Monday, July 18, 2011

I am a kitchen goddess....in training.

Many know that when a person has a problem, the first step to recovery is admission. The time has come for me to face my demise and admit I have a problem.

I am a terrible housewife.

Most notably when it comes to the art of cooking...well I just plain suck. When I was in college and taking 15 hour semesters and working full time, I loved to claim to be lazy and just pop something in the microwave and have dinner ready in just 2 easy minutes. I was really good at this. I knew microwaves inside and out. Directions? Please! When my Smart One directed me to cook my "pasta primavera" on high for 3 minutes, I knew that really meant 2 minutes and 30 seconds. It was an art form. I could boil water like no one's business. I thought I was the queen of Spaghetti Sundays. I was fooled into thinking I was actually good at preparing meals, given I had the time.

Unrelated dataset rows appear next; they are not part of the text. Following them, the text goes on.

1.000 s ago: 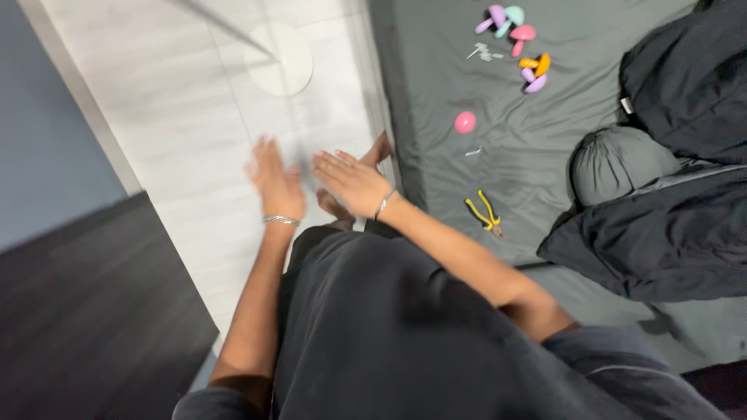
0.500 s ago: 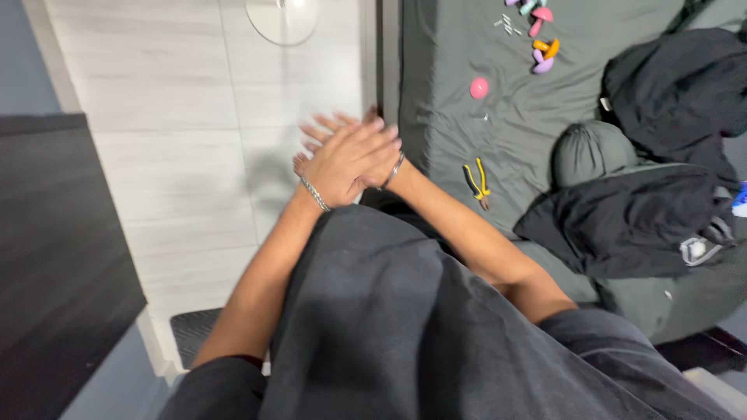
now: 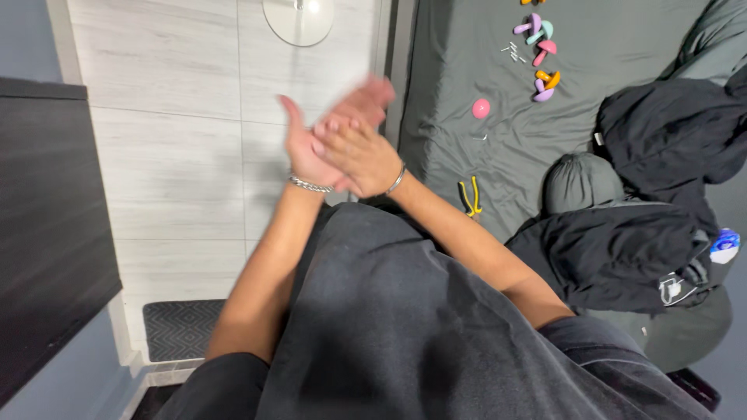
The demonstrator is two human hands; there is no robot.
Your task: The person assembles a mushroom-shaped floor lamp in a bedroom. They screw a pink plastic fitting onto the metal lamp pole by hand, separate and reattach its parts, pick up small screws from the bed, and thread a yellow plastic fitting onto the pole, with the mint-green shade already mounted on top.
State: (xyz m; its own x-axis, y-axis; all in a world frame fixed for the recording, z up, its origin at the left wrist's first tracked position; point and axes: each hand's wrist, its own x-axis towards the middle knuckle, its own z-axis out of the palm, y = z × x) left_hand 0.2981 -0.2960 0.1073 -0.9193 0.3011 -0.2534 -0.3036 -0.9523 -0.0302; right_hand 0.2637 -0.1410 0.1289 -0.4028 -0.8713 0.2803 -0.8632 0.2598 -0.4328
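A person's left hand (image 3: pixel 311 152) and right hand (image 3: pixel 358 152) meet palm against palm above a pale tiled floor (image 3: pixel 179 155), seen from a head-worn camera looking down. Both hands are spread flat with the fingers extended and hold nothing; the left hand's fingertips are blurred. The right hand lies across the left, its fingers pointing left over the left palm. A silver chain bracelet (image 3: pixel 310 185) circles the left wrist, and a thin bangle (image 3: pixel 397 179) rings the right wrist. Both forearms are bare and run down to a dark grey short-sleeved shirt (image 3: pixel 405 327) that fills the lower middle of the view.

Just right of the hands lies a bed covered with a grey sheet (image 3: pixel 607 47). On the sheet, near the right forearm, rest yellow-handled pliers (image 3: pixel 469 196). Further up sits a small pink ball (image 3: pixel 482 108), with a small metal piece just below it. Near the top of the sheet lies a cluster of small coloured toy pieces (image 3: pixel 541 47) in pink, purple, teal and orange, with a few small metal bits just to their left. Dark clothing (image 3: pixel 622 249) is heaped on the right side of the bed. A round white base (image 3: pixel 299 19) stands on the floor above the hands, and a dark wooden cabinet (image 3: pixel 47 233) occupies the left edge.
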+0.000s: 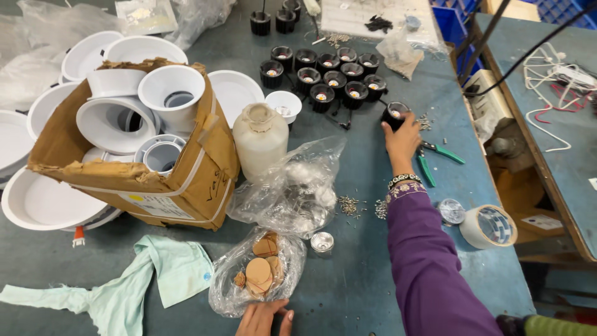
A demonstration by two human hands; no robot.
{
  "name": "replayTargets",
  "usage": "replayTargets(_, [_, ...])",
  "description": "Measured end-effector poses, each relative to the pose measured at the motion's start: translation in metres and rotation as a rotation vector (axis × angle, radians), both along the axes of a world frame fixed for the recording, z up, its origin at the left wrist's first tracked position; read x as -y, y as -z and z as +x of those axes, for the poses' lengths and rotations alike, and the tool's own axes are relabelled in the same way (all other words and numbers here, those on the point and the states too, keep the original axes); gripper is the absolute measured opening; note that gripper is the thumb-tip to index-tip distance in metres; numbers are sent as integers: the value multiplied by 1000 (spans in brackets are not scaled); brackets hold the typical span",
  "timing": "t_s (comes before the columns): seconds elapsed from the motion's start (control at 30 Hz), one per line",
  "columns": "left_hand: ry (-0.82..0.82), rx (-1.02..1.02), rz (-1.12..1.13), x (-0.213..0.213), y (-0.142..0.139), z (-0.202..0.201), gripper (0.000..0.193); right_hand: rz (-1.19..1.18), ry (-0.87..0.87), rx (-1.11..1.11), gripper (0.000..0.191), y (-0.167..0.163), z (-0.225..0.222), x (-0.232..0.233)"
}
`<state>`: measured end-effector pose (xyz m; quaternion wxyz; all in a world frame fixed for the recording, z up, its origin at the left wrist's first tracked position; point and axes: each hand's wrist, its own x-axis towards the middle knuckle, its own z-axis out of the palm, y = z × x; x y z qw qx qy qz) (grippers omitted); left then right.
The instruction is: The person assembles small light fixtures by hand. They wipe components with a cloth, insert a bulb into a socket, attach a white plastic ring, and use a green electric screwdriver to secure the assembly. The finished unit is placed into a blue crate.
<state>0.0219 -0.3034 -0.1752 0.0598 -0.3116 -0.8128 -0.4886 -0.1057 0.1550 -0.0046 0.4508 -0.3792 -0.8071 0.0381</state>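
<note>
The right hand (401, 138) reaches far out at one o'clock, fingers closed around a black lamp housing (394, 114) standing upright on the tabletop (354, 292), just right of the cluster of black housings (323, 71). The left hand (264, 317) rests open-fingered at six o'clock, touching the plastic bag of tan discs (258, 270).

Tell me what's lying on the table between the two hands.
In the head view, a small silver reflector cup and scattered small screws lie between the left hand, at the bag of tan discs, and the right hand.
</note>
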Motion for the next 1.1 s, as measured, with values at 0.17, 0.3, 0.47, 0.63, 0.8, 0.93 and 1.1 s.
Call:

And then I graduated, got a fiance and became a stay-at-home, unemployed, shitty cook.

Reality sucks.

However, I was optimistic. I had loads of time to cook full meals every day of the week so...what should be stopping me from doing such a thing? I looked up recipes and went to the store to buy all the essentials. Oils, whole chickens, steaks, peppers, fancy cheeses, cooking wines, spices, steaks, etc. You name it, I bought it. I was focused and determined to cook gourmet meals for my soon-to-be hubby. I couldn't wait for him to brag about my cooking to others, to look forward to coming home from work and smell the luscious scents of simmering beef and chicken on the stove. Jordan was going to be so happy he asked me to marry him.

Reality sucks.

On the first day of my "I am a goddess in the kitchen" week, all hell broke loose. I wanted to make chicken tetrazzini. Only, I didn't have a pot big enough to boil a whole chicken. Thus commencing a 2 hour long and stressful process to which I don't want to relive by writing out the details. Then I forgot to get some ingredients, and only half of the others.

I had failed miserably.

No worries! Jordan's birthday was coming up and I could heal all wounds by baking him a creamy and luxurious chocolate cake. You know, one of those add eggs and water and the powder from the box and just stir and bake ones? Ya, how could I mess that up? I was determined once more to regain my goddess status.

Except I didn't know there was a difference between vegetable oil and olive oil when it comes to baking cakes...and all I had was olive oil.

No one ate the birthday cake.

And then I even forgot to give him his card.

I hope he's still happy he asked me to marry him.

My daily meals went from aspirations of delectable dishes to stress inducers. I now keep a bottle of whiskey right next to the stove, for it seems I can only get through boiling water without a bit of American Honey and Sprite (one of my new favorite mixed drinks).

Dreams of Jordan coming home from work to a kitchen filled with the lovely smells of his dinner cuisine quickly became him coming home to a stressed fiance and sentences such as, "I burned shit on the stove again."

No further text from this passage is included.